Al rato ya podía ver entre tinieblas con la luz que se filtraba a través de los sacos colgados tras las rendijas que conforman las únicas ventanas del Bunker. Me descolgué del hombro la bolsa y los prismáticos y los colgué en clavos hundidos en las desmoronadas paredes de cemento. Saqué la latita con cerillas y encendí las velas; se consumían con una luz amarillenta, y yo me arrodillé apretando los puños y pensando. Encontré el material de fabricación de velas en el armario que hay debajo de las escaleras hará unos cinco o seis años, y estuve experimentando con colores y consistencias durante meses antes de dar con la idea de utilizar la cera como una prisión para avispas. Entonces miré hacia arriba y vi la cabeza de una avispa asomando en lo alto de una vela que había en el altar. La vela recién encendida, de un rojo sangriento y gruesa como mi muñeca, contenía la inmóvil llama y la pequeña cabeza dentro de su caldera de cera, como piezas en un juego extraterrestre. Mientras miraba, la llama, que sobresalía un centímetro por detrás de la cabeza sumergida en cera, acabó liberando las antenas de aquel derretido y emergieron por un momento antes de prenderse y quemarse. La cabeza comenzó a humear al tiempo que la cera iba derritiéndose a su alrededor y, al poco, el humo se convirtió en llamas, y el cuerpo de la avispa, una segunda llama en aquel cráter, flameó y chisporroteó, incinerando al insecto desde la cabeza.

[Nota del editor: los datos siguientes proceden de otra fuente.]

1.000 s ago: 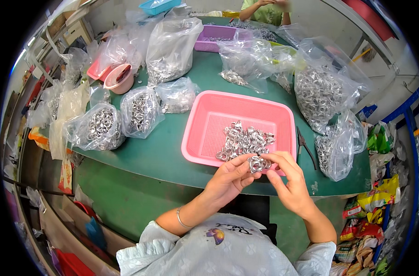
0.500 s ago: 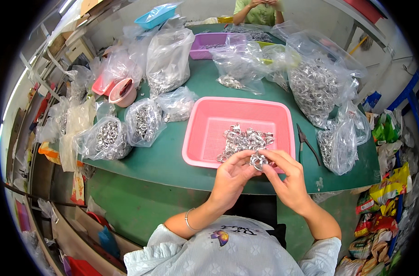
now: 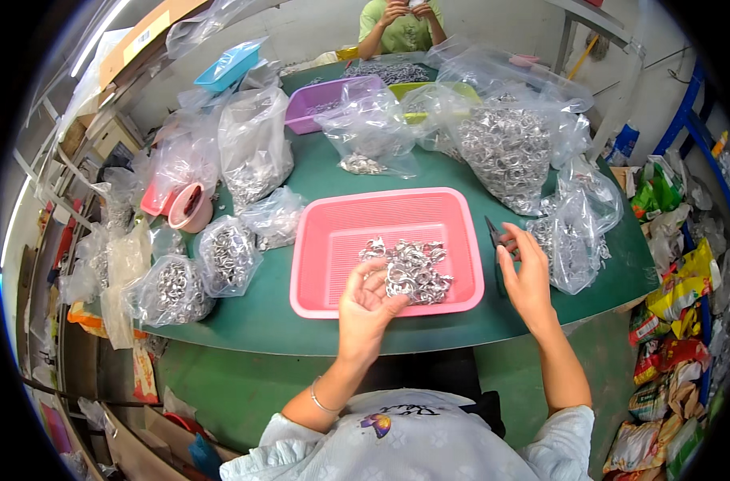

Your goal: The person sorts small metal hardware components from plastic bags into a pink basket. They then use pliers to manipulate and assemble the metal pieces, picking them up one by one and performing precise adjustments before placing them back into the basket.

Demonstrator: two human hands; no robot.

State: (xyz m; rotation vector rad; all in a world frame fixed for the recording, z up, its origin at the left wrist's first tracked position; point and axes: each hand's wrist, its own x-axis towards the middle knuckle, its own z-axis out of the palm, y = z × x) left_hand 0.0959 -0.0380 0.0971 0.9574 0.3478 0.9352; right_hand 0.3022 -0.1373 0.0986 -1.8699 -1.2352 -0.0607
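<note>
A pink rectangular basket (image 3: 309, 280) on the green table holds a heap of shiny silver metal rings (image 3: 429, 260). My left hand (image 3: 363, 313) is over its near edge, thumb and fingers curled around a small cluster of metal rings (image 3: 400, 282). The heap lies just behind that cluster, so the edge of what I hold is hard to make out. Right of the basket, my right hand (image 3: 528, 276) is at a pair of dark pliers (image 3: 494, 232), fingers bent and apart. It covers part of the pliers' handles, which lie on the table.
Clear bags of metal parts stand at the left (image 3: 176, 293) and right (image 3: 509, 152). A purple basket (image 3: 297, 112) and a green basket (image 3: 461, 90) are farther back. A pink cup (image 3: 191, 210) stands at the left. Across the table sits a person in a green shirt (image 3: 405, 34).
My hands have separated. The right one has left the rings and moved right to the pliers; the left has shifted left with the rings. The view has also shifted.
</note>
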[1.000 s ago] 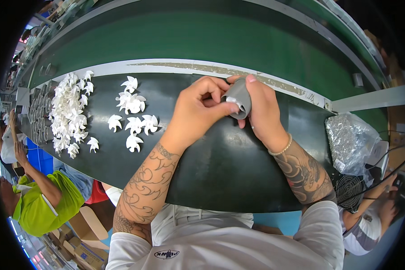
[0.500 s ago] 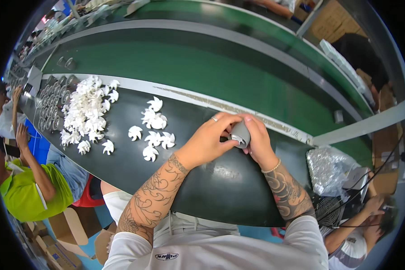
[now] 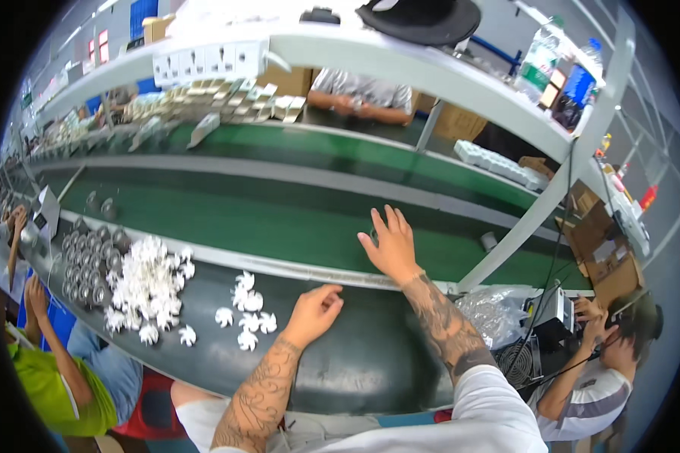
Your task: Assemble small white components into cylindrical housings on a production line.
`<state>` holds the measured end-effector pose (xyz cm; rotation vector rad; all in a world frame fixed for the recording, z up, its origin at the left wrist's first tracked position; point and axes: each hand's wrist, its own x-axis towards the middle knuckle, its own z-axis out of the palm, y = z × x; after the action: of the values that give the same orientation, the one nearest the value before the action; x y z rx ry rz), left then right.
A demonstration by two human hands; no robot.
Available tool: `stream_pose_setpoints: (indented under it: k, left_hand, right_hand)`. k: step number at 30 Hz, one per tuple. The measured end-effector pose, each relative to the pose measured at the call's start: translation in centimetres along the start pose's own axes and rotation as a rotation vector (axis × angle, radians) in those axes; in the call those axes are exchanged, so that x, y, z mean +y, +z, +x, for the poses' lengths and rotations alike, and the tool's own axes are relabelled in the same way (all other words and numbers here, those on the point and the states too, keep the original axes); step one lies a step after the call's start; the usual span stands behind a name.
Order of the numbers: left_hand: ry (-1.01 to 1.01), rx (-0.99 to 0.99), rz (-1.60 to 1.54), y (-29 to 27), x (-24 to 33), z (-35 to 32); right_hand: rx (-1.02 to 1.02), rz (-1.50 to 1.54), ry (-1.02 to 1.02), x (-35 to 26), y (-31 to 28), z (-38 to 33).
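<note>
My right hand (image 3: 391,248) reaches forward over the green conveyor belt (image 3: 279,219), palm down with fingers spread. A small grey piece (image 3: 372,236) peeks out at the hand's left edge; whether the hand touches it I cannot tell. My left hand (image 3: 315,309) rests on the dark worktable (image 3: 355,362) with fingers loosely curled and nothing visible in it. A small group of white fan-shaped parts (image 3: 245,311) lies just left of it.
A big pile of white fan parts (image 3: 147,291) and rows of grey round parts (image 3: 91,260) lie at the table's left. A clear plastic bag (image 3: 495,313) sits right. A slanted white post (image 3: 536,219) holds a shelf. Other people work left, right and across the belt.
Both hands held a grey part together over the table. Now they are apart: the right hand has stretched out to the belt, the left has dropped to the table. The view has tilted up.
</note>
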<state>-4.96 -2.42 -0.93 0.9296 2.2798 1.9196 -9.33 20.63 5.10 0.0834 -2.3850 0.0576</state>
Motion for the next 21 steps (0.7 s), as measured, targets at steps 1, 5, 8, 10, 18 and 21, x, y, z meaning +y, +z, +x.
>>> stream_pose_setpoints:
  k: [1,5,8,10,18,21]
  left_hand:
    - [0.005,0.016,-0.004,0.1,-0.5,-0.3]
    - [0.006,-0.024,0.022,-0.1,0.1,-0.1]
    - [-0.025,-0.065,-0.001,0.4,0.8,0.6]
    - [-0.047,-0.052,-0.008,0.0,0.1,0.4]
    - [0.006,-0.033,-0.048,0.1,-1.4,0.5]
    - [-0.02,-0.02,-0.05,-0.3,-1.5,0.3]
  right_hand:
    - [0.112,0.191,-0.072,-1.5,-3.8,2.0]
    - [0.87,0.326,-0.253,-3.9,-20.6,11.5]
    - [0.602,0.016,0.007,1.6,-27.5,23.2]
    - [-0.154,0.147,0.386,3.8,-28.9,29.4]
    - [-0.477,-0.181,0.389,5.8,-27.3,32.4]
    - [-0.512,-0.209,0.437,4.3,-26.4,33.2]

Encendí la vela que había dentro de la calavera del Viejo Saúl. Aquella esfera de hueso, hueca y amarillenta, fue la que mató a todas aquellas pequeñas criaturas que encontraron su muerte en el lodo del extremo más lejano de la ensenada. Observé la humeante llama en el interior de aquel recipiente en donde en otro tiempo estuvo el cerebro del perro y cerré los ojos. Vi de nuevo los Territorios del Conejo, y los cuerpos en llamas, saltando y corriendo. Volví ver a aquel que escapó de los Territorios y murió poco antes de llegar al arroyo. Vi el Destructor Negro y recordé su trágico final. Pensé en Eric, y me pregunté de qué estaría tratando de prevenirme la Fábrica.

Me vi a mí mismo, Frank L. Cauldhame, y me vi tal como debería haber sido; un hombre alto y delgado, fuerte y seguro de sí mismo, que iba abriéndose paso por el mundo con determinación y propósito. Abrí los ojos, tragué un nudo en la garganta y respiré hondo. Una fétida luz resplandecía por los agujeros de los ojos del Viejo Saúl. Las velas colocadas a ambos lados del altar oscilaban junto con la llama de la calavera por una corriente de aire.

Eché un vistazo al interior del Bunker. Las cabezas cortadas de gaviotas, conejos, cuervos, ratones, buhos, topos y lagartijas me miraban desde lo alto. Todas ellas colgaban de pedazos de cuerda negra suspendidas de cordeles tendidos de pared a pared, de una esquina a otra, y borrosas sombras iban apareciendo en las paredes detrás de ellas. Desde el pie de las paredes, sobre poyetes de madera o de piedra, o encima de botellas y latas que había desechado el mar, me observaba mi colección de calaveras. Los amarillentos huesos craneales de caballos, perros, pájaros, peces y carneros miraban de frente al Viejo Saúl, algunos con los picos o las mandíbulas abiertas, otros cerradas, con los dientes expuestos al aire como garras. A la derecha del altar de ladrillo, madera y cemento en donde estaban las velas y la calavera, se encontraban mis pequeños frascos de preciados fluidos; a la izquierda se erguía una alta estantería de cajoncitos de esos diseñados para guardar tornillos, arandelas, clavos y ganchos. En cada cajón, no mucho más grande que una caja de cerillas, había una avispa que había pasado por la Fábrica.